Les Suisses n'ont pas peur de se déplacer pour effectuer leurs emplettes à l'étranger. Ils sont prêts à faire une heure de trajet supplémentaire pour se rendre dans un magasin hors du territoire helvétique, démontre une étude de Credit Suisse.

Se référant aux chiffres du «Microrecensement mobilité et transports» établis par l'Office fédéral de la statistique (OFS), les économistes de Credit Suisse ont remarqué que les consommateurs helvétiques couvraient une distance moyenne de 14 kilomètres aller-retour pour leurs achats en Suisse, contre 69 kilomètres pour un trajet transfrontalier.

«Les Suisses vont donc en moyenne 55 kilomètres plus loin pour leurs achats à l'étranger, ce qui équivaut à une heure de transport supplémentaire», a relevé Sara Carnazzi Weber, responsable d'analyse sectorielle pour Credit Suisse.

Rentable dès 274 francs par voiture

En tenant compte du coût d'un tel trajet et de la différence de prix entre la Suisse et l'étranger (calculés en 2015), les experts de la banque ont conclu qu'un déplacement hors des frontières devenait rentable dès que la dépense excédait 274 francs par voiture, ou 105 francs par personne.

«Ces chiffres ont toutefois été obtenus à partir de données de 2015, lorsque le franc était à son plus fort face à l'euro», a prévenu Mme Carnazzi Weber.

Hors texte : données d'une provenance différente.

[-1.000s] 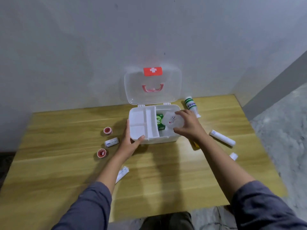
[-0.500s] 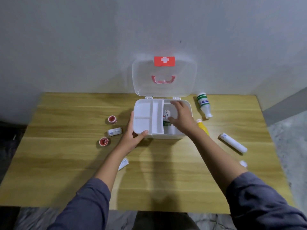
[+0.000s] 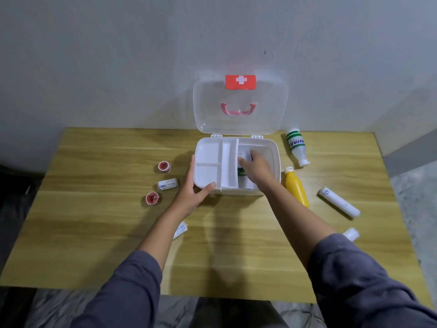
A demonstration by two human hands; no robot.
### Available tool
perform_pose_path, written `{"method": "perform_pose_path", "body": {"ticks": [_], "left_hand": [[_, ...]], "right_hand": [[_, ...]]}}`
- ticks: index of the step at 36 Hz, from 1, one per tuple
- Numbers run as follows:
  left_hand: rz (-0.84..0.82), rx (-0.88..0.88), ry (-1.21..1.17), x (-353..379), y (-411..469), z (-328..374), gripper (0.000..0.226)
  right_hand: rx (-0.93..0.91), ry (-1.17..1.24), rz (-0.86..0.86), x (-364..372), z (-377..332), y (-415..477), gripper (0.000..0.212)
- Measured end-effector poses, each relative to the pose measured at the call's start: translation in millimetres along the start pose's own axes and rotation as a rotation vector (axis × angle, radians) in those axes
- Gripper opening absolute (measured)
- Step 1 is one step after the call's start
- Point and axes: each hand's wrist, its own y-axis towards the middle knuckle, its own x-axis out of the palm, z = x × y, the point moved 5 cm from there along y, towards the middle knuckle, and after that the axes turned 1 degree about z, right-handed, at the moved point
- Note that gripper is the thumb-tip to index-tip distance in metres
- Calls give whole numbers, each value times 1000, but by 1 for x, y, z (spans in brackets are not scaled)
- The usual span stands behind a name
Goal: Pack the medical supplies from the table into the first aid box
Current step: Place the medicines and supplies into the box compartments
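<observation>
Hands meet at the first aid box [image 3: 272, 147] (lid up) on the table [image 3: 94, 221]: left hand [image 3: 194, 192] grips its near left corner, right hand [image 3: 255, 166] reaches inside, fingers on a white packet [image 3: 243, 153]; its grip can't be made out. A yellow bottle [image 3: 295, 188] lies just beside.

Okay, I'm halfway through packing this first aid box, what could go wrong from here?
The right hand is pushing a white packet into the first aid box over a green item; stacking may leave little room for the yellow bottle and the green-striped bottle. The left hand is all that steadies the box, so letting go might let it slide. The small white tube sits near the table's right edge and might roll off.
</observation>
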Motion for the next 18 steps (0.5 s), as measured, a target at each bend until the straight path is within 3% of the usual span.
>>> {"method": "perform_pose_path", "body": {"ticks": [3, 5, 8, 12, 14, 18], "left_hand": [[-6, 3, -1, 0, 1, -2, 91], [-11, 1, -6, 0, 1, -2, 92], [-8, 1, -10, 0, 1, -2, 91], [0, 12, -9, 0, 1, -2, 90], [4, 19, -4, 0, 1, -2, 90], [20, 37, -9, 0, 2, -3, 90]], "right_hand": [[-12, -37, -38, 1, -2, -1, 37], [-33, -81, -36, -1, -4, -3, 16], [-101, -92, 81, -17, -10, -8, 39], [-202, 85, 287, -52, -10, -25, 17], [-189, 192, 390, -70, 2, -35, 36], [-131, 173, 565, -90, 44, -48, 39]]}}
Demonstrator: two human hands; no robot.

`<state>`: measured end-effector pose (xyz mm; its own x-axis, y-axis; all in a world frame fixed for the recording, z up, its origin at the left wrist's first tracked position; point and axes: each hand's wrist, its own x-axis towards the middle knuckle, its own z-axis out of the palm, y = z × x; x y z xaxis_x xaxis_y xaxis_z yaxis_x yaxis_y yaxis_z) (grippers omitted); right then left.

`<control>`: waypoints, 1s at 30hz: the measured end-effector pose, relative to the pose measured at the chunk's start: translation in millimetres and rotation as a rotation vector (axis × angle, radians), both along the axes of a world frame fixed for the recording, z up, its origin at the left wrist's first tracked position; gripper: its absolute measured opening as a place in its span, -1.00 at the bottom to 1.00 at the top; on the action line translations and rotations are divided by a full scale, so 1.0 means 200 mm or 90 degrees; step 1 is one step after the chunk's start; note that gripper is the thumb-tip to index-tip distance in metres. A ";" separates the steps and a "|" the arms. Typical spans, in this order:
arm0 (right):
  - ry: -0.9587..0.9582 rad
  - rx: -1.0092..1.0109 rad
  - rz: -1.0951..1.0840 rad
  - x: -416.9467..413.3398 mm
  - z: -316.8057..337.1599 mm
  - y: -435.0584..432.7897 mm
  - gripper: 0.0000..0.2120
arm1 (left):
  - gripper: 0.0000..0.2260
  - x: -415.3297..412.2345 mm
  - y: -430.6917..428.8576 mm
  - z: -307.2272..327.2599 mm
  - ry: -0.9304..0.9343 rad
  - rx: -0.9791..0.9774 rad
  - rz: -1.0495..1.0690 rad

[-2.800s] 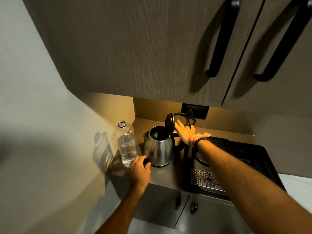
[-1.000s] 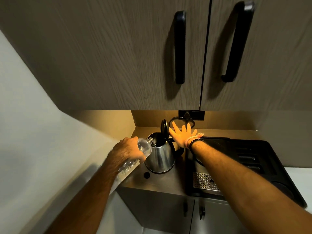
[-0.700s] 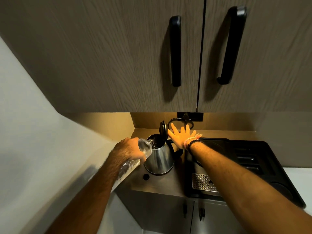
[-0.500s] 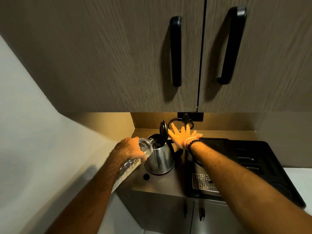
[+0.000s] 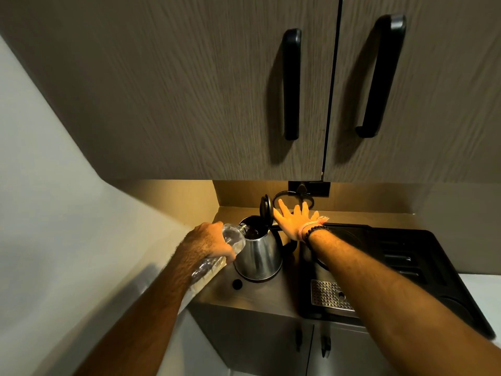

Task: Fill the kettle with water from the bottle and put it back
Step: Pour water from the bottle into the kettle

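A steel kettle (image 5: pixel 259 256) stands on the counter with its black lid (image 5: pixel 265 207) flipped upright. My left hand (image 5: pixel 208 242) grips a clear plastic water bottle (image 5: pixel 233 238), tilted so its neck rests over the kettle's open mouth. My right hand (image 5: pixel 294 219) is spread flat, fingers apart, just right of the raised lid and above the kettle's black handle, holding nothing. The lower part of the bottle shows below my left hand.
The small black bottle cap (image 5: pixel 237 284) lies on the counter (image 5: pixel 257 294) in front of the kettle. A black coffee machine with a metal drip grate (image 5: pixel 329 295) sits to the right. Dark cupboard doors with black handles (image 5: pixel 291 85) hang low overhead. A wall is close on the left.
2.8 s ago the bottle stood upright left of the kettle. My left hand has lifted and tipped it over the kettle's mouth. In the last second almost nothing has moved.
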<state>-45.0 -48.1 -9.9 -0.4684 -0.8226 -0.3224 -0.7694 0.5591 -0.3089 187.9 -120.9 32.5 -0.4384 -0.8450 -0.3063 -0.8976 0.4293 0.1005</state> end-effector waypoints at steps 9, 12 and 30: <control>-0.003 0.000 -0.007 0.00 0.00 0.00 -0.25 | -0.14 0.01 -0.01 -0.05 0.011 -0.015 0.010; 0.000 0.001 -0.008 0.00 0.00 0.00 -0.25 | -0.14 0.02 -0.01 -0.08 0.040 -0.007 0.022; -0.008 0.009 -0.002 0.00 0.00 0.00 -0.17 | -0.25 0.20 -0.09 -0.27 0.507 -0.122 0.195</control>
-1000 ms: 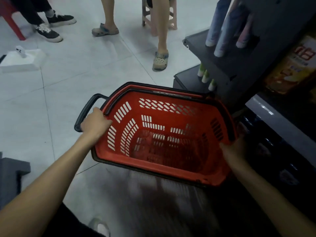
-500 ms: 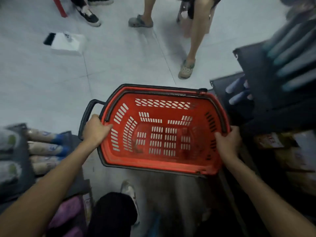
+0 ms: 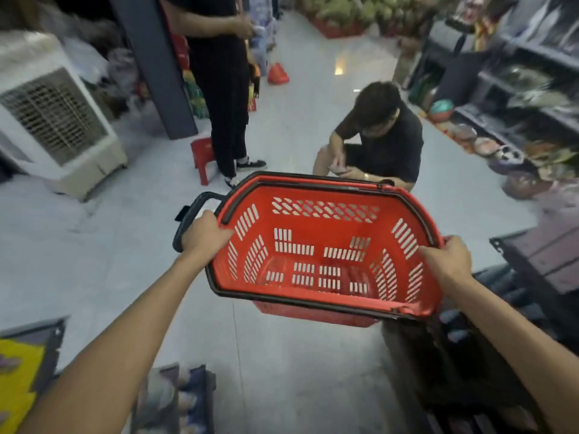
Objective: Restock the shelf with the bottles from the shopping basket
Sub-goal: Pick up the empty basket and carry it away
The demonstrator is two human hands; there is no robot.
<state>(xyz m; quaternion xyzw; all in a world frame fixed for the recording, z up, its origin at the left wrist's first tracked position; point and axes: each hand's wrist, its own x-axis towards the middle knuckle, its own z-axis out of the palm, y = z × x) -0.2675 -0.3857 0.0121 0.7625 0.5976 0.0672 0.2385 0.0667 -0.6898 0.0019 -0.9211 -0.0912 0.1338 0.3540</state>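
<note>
A red shopping basket (image 3: 316, 297) with a black rim hangs in the air in front of me, above the floor. Nothing lies inside it. My left hand (image 3: 205, 234) grips its left rim beside the black handle (image 3: 188, 217). My right hand (image 3: 449, 261) grips the right rim. Dark shelves (image 3: 539, 258) stand close on the right, with blurred bottles (image 3: 498, 277) on a lower level. More bottles (image 3: 169, 399) lie on a shelf at the lower left.
A person crouches (image 3: 382, 142) just beyond the basket, and another person stands (image 3: 222, 89) to the left next to a red stool (image 3: 202, 155). A white air cooler (image 3: 53, 117) stands at far left. Shelves of goods (image 3: 526, 89) line the right side of the aisle.
The basket has come up off the floor with both hands on its rim. My view has lifted from the floor to the aisle and the people ahead.
</note>
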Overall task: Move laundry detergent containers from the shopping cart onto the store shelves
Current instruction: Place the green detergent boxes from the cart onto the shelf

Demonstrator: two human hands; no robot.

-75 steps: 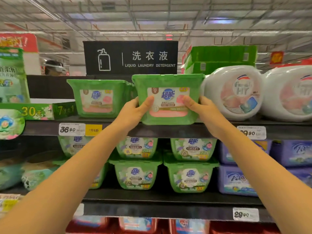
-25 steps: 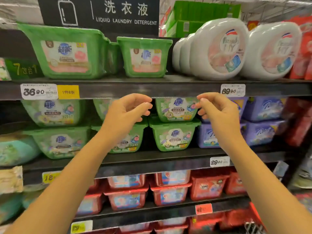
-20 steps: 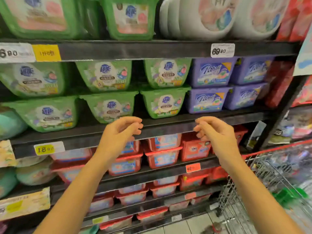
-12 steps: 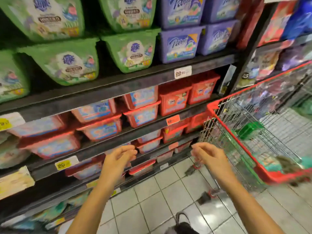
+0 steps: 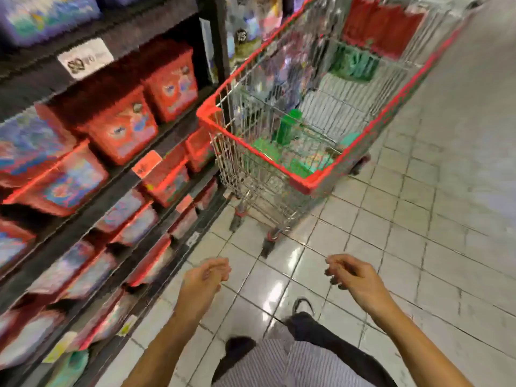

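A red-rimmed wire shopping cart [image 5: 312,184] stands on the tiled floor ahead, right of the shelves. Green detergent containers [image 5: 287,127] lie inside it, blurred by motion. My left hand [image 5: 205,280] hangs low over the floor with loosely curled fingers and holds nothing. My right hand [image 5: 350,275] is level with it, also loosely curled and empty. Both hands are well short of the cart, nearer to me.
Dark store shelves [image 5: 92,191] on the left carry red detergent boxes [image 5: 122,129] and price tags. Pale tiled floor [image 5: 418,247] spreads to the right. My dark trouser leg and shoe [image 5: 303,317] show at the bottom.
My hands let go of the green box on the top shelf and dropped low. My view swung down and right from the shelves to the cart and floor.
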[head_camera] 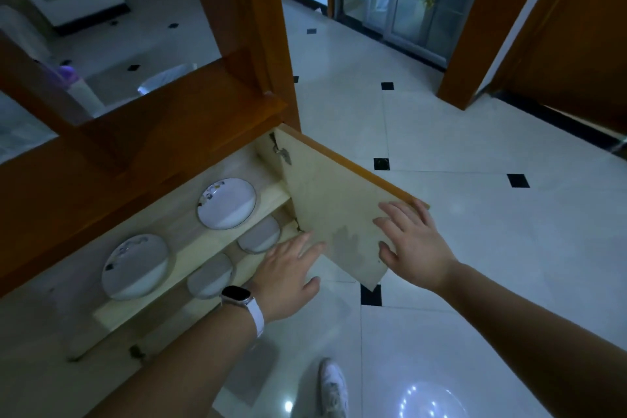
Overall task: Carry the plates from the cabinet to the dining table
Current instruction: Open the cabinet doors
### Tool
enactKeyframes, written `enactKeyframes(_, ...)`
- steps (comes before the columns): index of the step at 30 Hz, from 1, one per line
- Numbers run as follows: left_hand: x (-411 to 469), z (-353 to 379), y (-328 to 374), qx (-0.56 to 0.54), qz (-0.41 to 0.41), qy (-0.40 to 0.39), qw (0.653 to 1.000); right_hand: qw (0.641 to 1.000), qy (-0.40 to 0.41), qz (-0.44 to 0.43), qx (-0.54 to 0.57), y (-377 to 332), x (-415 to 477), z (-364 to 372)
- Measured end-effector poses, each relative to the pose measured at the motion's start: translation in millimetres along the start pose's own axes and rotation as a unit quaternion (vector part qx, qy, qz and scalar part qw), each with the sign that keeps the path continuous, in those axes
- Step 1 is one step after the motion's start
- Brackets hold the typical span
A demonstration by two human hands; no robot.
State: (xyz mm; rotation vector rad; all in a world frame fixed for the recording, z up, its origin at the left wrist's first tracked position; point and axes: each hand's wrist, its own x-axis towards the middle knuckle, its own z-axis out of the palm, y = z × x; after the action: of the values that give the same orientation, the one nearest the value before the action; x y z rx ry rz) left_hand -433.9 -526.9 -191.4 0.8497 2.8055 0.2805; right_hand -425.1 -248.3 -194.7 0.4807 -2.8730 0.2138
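**Desk:** Where are we on the plates?

**Me:** At the very start, as I read it. The cabinet [163, 146] has its door [325, 187] swung out, and I count four plates inside. On the upper shelf [185, 236] sit the right patterned plate [226, 203] and the left patterned plate [135, 266], well apart. Below them, half tucked under that shelf's front edge, are the right grey plate [259, 235] and the left grey plate [210, 275].

**Desk:** Anything picked up?

**Me:** Nothing. My left hand [286, 276], the one with the watch [237, 295], reaches in low with its fingers stretched out and loose. It is just beside the right grey plate and grips nothing. My right hand [412, 244] lies flat on the inner face of the door, fingers spread, near its outer edge. I'd say it is steadying the door, not holding anything.

**Desk:** And the dining table?

**Me:** Not in view. I only see tiled floor [492, 220] and doorways beyond, so I can't say whether any plates are already there. From here, all four lifts and the whole carry are left to do.
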Motion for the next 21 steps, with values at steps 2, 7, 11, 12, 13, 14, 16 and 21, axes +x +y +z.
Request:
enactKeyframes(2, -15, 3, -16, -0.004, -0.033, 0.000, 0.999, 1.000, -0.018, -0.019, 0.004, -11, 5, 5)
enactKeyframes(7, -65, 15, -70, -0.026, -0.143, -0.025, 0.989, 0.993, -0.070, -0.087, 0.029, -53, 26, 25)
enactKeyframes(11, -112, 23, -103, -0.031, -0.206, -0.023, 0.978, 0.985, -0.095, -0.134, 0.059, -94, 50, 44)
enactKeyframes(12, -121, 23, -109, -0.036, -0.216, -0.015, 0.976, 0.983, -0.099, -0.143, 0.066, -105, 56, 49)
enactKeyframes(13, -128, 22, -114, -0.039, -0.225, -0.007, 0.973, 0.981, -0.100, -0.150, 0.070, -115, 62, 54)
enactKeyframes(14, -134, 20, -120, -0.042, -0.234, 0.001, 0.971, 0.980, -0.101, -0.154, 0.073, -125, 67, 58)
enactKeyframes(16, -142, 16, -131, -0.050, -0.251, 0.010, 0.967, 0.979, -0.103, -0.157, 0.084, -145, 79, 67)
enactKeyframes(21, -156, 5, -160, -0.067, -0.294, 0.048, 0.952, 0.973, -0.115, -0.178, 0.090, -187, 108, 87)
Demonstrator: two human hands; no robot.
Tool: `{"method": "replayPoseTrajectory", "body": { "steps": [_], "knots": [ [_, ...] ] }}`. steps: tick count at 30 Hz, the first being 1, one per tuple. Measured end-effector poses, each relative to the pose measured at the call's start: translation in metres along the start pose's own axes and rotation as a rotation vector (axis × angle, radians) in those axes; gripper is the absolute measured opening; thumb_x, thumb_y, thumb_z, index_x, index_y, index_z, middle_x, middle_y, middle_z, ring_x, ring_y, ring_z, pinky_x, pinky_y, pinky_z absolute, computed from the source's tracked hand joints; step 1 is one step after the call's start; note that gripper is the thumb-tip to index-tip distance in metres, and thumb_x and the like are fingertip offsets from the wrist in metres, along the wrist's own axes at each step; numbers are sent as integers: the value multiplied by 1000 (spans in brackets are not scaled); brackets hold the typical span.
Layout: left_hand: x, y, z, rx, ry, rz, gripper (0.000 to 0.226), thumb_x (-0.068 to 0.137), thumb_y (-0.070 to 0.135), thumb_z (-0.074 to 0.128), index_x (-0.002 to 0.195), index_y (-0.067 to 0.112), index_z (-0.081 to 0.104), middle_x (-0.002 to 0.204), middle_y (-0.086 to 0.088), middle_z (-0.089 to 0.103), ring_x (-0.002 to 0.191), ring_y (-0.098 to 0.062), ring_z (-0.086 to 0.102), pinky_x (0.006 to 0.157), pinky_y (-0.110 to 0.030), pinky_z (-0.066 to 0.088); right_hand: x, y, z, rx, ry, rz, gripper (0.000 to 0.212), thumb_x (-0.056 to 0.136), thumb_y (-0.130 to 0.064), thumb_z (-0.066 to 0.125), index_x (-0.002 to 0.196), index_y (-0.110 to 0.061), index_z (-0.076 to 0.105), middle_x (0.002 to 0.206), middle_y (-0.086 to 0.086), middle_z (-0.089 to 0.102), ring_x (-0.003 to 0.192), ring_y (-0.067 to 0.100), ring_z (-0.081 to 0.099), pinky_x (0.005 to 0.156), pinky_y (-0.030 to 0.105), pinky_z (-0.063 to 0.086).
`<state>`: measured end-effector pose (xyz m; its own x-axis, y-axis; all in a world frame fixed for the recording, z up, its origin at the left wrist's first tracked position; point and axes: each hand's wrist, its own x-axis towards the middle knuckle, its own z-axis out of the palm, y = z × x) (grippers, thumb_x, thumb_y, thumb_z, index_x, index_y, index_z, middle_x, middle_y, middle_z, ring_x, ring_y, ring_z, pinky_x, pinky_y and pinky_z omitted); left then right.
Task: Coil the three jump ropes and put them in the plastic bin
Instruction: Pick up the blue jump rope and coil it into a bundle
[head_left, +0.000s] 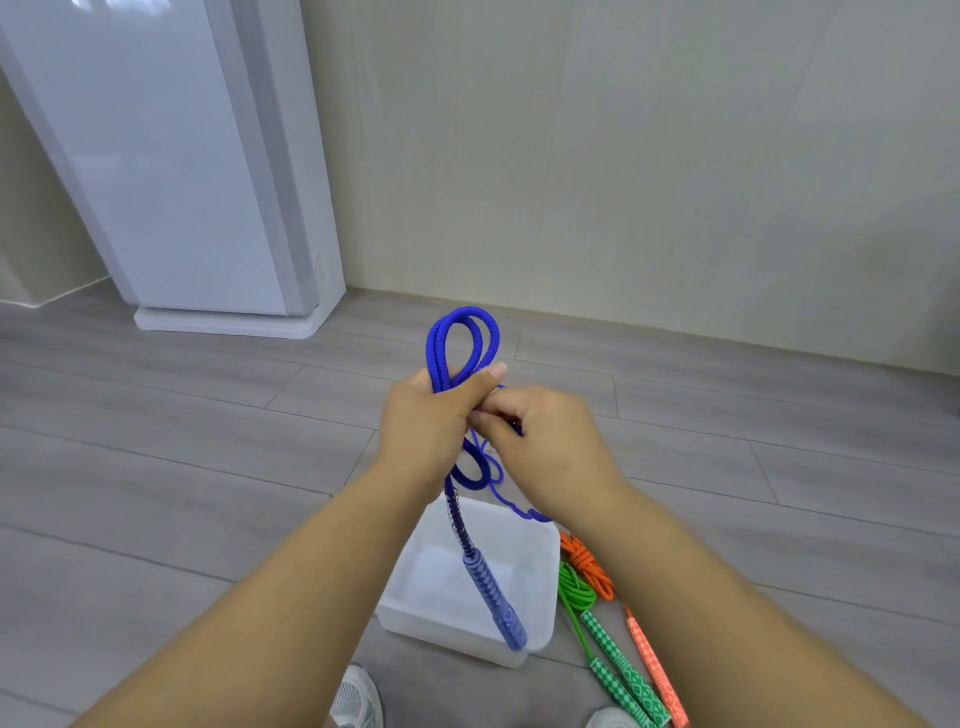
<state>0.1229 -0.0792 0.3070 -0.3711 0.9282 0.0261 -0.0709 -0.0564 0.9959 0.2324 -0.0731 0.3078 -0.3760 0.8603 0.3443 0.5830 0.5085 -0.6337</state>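
My left hand (434, 410) grips a bundle of loops of the blue jump rope (462, 338), which stick up above the fist. One blue checked handle (493, 597) dangles below, over the white plastic bin (431, 577) on the floor. Close beside the left hand, my right hand (545, 436) pinches a strand of the same blue rope. More blue rope hangs down to the bin's far rim. Right of the bin, the green jump rope (576, 592) and the orange jump rope (589, 564) lie on the floor, bunched, with their handles pointing toward me.
A tall white appliance (171, 171) stands on its base at the back left against the wall. Grey plank flooring surrounds the bin. The toes of my white shoes (356, 696) show at the bottom edge, just in front of the bin.
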Motion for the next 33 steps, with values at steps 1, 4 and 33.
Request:
{"method": "replayPoseTrajectory", "body": {
  "steps": [1, 4, 33],
  "knots": [
    [1, 1, 0, 16, 18, -6, 33, 79, 32, 72, 58, 17, 52, 47, 6, 46, 45, -11, 40, 49, -23, 35, 0, 0, 0, -1, -15, 0, 19, 91, -23, 56, 83, -15, 71, 57, -6, 53, 56, 8, 47, 54, 15, 36],
    [2, 3, -2, -6, 66, -64, 32, 86, 40, 63, 70, 14, 53, 60, -2, 45, 50, -17, 37, 52, -27, 35, -3, 5, -2, 61, -54, 23, 12, 89, -23, 58, 88, -23, 70, 74, 5, 66, 68, 18, 56, 63, 26, 45],
    [16, 8, -38, -220, 19, -42, 19, 96, 27, 50, 80, 22, 41, 52, 9, 29, 44, -9, 22, 46, -22, 28, -39, 44, -46, -155, -270, 108, 21, 92, -30, 52, 72, -34, 56, 77, -6, 61, 73, 10, 53, 67, 27, 41]
  ]
}}
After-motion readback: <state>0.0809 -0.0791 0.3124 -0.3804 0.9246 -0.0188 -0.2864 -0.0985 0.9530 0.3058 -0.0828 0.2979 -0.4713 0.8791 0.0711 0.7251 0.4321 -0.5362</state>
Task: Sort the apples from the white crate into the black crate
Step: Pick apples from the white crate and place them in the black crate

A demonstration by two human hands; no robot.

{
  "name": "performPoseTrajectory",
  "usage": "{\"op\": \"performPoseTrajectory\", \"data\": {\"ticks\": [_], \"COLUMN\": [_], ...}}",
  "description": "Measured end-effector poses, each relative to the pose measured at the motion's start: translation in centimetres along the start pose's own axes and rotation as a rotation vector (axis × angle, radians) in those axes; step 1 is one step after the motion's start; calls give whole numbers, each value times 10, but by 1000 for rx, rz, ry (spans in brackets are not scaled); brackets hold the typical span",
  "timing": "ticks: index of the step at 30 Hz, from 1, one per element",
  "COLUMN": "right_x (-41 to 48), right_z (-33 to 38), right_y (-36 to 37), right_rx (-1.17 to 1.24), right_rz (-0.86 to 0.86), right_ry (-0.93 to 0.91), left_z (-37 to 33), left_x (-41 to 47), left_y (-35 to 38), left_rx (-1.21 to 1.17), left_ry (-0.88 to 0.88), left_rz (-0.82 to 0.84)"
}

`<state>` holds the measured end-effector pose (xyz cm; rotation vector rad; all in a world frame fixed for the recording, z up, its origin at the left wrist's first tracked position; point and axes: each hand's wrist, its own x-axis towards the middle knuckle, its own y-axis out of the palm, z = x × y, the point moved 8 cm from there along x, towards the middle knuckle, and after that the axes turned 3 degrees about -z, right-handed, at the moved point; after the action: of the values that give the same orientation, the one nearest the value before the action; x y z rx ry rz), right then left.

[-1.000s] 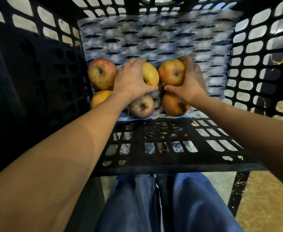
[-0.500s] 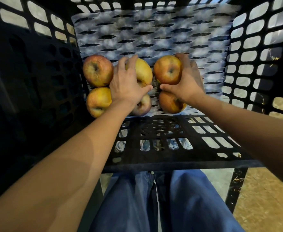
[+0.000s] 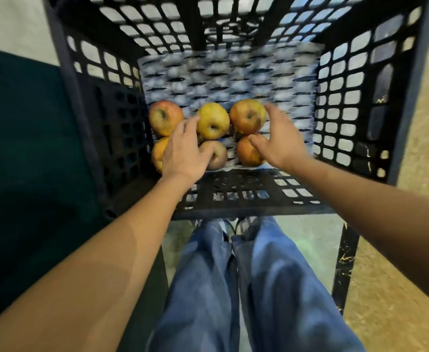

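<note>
Several apples lie in two rows on white foam netting in the black crate. In the far row are a red apple, a yellow apple and an orange-red apple. The near row holds an orange apple, a dark red apple and another orange-red apple. My left hand hovers over the near row with relaxed fingers and holds nothing. My right hand is spread open just right of the apples, holding nothing. The white crate is out of view.
The crate's near wall stands between my body and the apples. A dark green surface lies left of the crate. A black stand leg and brown floor are at the right. My legs in blue jeans are below.
Both hands have let go of the yellow and orange-red apples they held and pulled back toward me, now open. The view has pulled back from the crate.
</note>
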<state>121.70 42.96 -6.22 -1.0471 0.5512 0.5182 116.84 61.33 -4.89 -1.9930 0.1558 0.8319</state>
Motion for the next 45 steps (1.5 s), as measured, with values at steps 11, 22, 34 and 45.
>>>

Depuis, l'écart entre les prix s'est réduit. «Pour qu'il soit rentable, le montant d'achat moyen à l'étranger a augmenté de 21% par rapport à 2015», a-t-elle remarqué.

Lieu de résidence décisif

L'analyste a aussi rappelé qu'il s'agissait d'une moyenne suisse, le lieu de résidence étant décisif pour faire des économies. «Un trajet sera beaucoup plus rentable si l'on fait Genève - Annemasse plutôt que Fribourg - Pontarlier», a-t-elle relevé.